Does Lube Expire?
Lube can be a great addition to the bedroom, but does it expire? Read on to find out.
Nothing lasts forever, including your personal lubricant. Let’s talk about expiration dates and when you should be replacing your lube.
Personal lubricant is widely used by many people to aid in frictionless and enjoyable sex.  There are a few different types of lube categorized by the main ingredient or base: water, oil, and silicon. Choosing the lubricant that’s right for you and your partner depends on the type of sex you’re having, allergies, personal preference, and family planning goals. For example, if you or your partner enjoy using any silicon toys, water or oil based lubricants may be the best option for you. If you’re hoping to conceive soon, the World Health Organization recommends a water based lube with specific pH and osmolality parameters.  If you’re using latex condoms to prevent pregnancy or STIs, silicon or water based lubricants should be used.
Does lube expire?
Unfortunately, lube doesn’t last forever and can expire. Even if you don’t notice a sell by date on the bottle, the U.S. Food and Drug Administration (FDA) and the World Health Organization (WHO) recommend a shelf-life or expiration date of one to three years for most personal lubricants. [3-4] If you don’t see a manufacturing or expiration date on your lubricant, still try to use it within a year and then purchase a new bottle. To prevent lubricant from expiring quickly, make sure you’re storing it properly. Read the bottle of your product for specific storage instructions, but in general, it’s recommended that you securely replace the cap after use and keep the product in a cool and dry place.

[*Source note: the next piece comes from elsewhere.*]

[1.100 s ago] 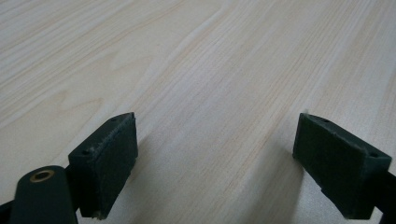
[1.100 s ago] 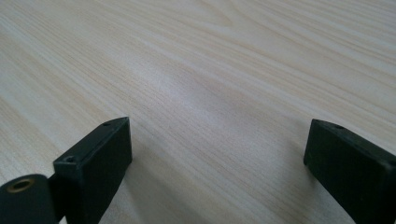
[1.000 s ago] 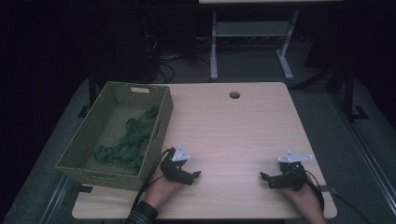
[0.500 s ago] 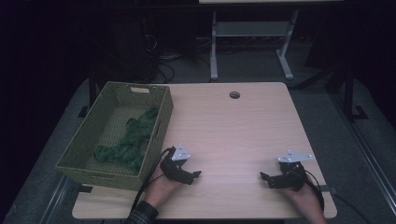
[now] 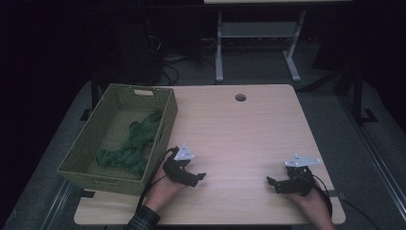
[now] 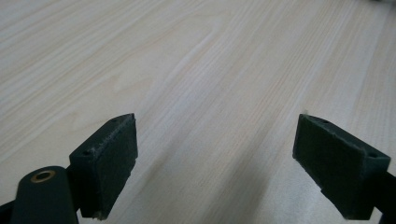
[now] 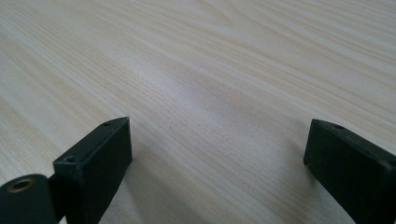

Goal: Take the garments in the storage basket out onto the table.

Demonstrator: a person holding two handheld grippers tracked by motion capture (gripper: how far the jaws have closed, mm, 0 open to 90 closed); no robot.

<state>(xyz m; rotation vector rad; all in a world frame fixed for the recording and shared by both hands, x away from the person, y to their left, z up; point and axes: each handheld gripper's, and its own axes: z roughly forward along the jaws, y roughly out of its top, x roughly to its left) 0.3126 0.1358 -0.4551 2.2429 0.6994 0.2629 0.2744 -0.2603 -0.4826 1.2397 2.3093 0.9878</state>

Direct sunlight, hot temperatures, and a lot of air exposure may cause the lubricant to expire more quickly.
How can I tell if lube has expired?
Your lube is likely expired if its texture, color, or smell has changed from how it was when you first opened it. If anything about the product seems off, it’s probably best to be cautious and assume that it has expired. You can also check for a manufactured date or expiration date on the bottle. The WHO recommends a shelf life of up to three years after the manufacture date.  You may also notice that your lubricant isn’t as effective as it once was, which is another sign that it may be old or expired.
Can I use expired lube?
You should avoid using expired lubricants to avoid any infections or irritation. When products like lube expire, there is likely some degradation in quality that can make it less effective or impact the chemical makeup.  Not only can this lead to uncomfortable sex, but may cause irritation that can increase the chance of a yeast infection, bacterial vaginosis, or other infections. If you aren’t sure how old your lube is, you may want to play it safe and buy a new bottle, or use a safe alternative to lubricant in the meantime.
What else do I need to know about lube?
When it comes to your personal lubricant, there are a few things to keep in mind. When shopping for your lube, be sure to pay attention to the ingredients, additives, base, and more. Some lubricants contain harmful ingredients that have been shown to impact fertility, vaginal health, and more. [5-7] Read Can Lube Cause a UTI? and 3 Ingredients to Avoid in Your Personal Lubricant.
Some types of lubricant can also break down sex toys and condoms, so it’s important to know if your lube is water, oil, or silicone based. If you’re trying to conceive in the next few months, you may benefit from trying out a fertility friendly lube. These lubricants are formulated to support sperm health and are free of harmful ingredients to support embryo health.  The bottom line is that there are a lot of options when you’re looking for a personal lubricant, so do your research or try a few different kinds to find what works for you.
The bottom line
To summarize, lubricants can expire, and it’s best to avoid using any old or expired products. A general recommendation is to get rid of your lubricant after it’s been open for a year. Choosing to use expired products may lead to irritation or infection. Always check your product for specific instructions or warnings about use, and speak to a healthcare provider if you have any questions about products you’re using.
- Kennedy CE, Yeh PT, Li J, Gonsalves L, Narasimhan M. Lubricants for the promotion of sexual health and well-being: a systematic review. Sex Reprod Health Matters. 2021;29(3):2044198. doi:10.1080/26410397.2022.2044198
- Use and procurement of additional lubricants for male and female condoms: WHO/UNFPA/FHI360 Advisory note. URL.
- Wet Organics Personal Lubricant 501(K) Summary. U.S. Food & Drug Administration. November 2018. URL.
- World Health Organization/United Nations Population Fund specifications for plain lubricants. WHO Expert Committee on Specifications for Pharmaceutical Preparation. URL.
- Van Ende M, Wijnants S, Van Dijck P. Sugar Sensing and Signaling in Candida albicans and Candida glabrata. Front Microbiol. 2019;10:99. Published 2019 Jan 30. doi:10.3389/fmicb.2019.00099
- Hung KJ, Hudson PL, Bergerat A, Hesham H, Choksi N, Mitchell C. Effect of commercial vaginal products on the growth of uropathogenic and commensal vaginal bacteria. Sci Rep. 2020;10(1):7625. Published 2020 May 6. doi:10.1038/s41598-020-63652-x
- Product Classification. U.S. Food & Drug Administration. Updated 03/27/2023. URL.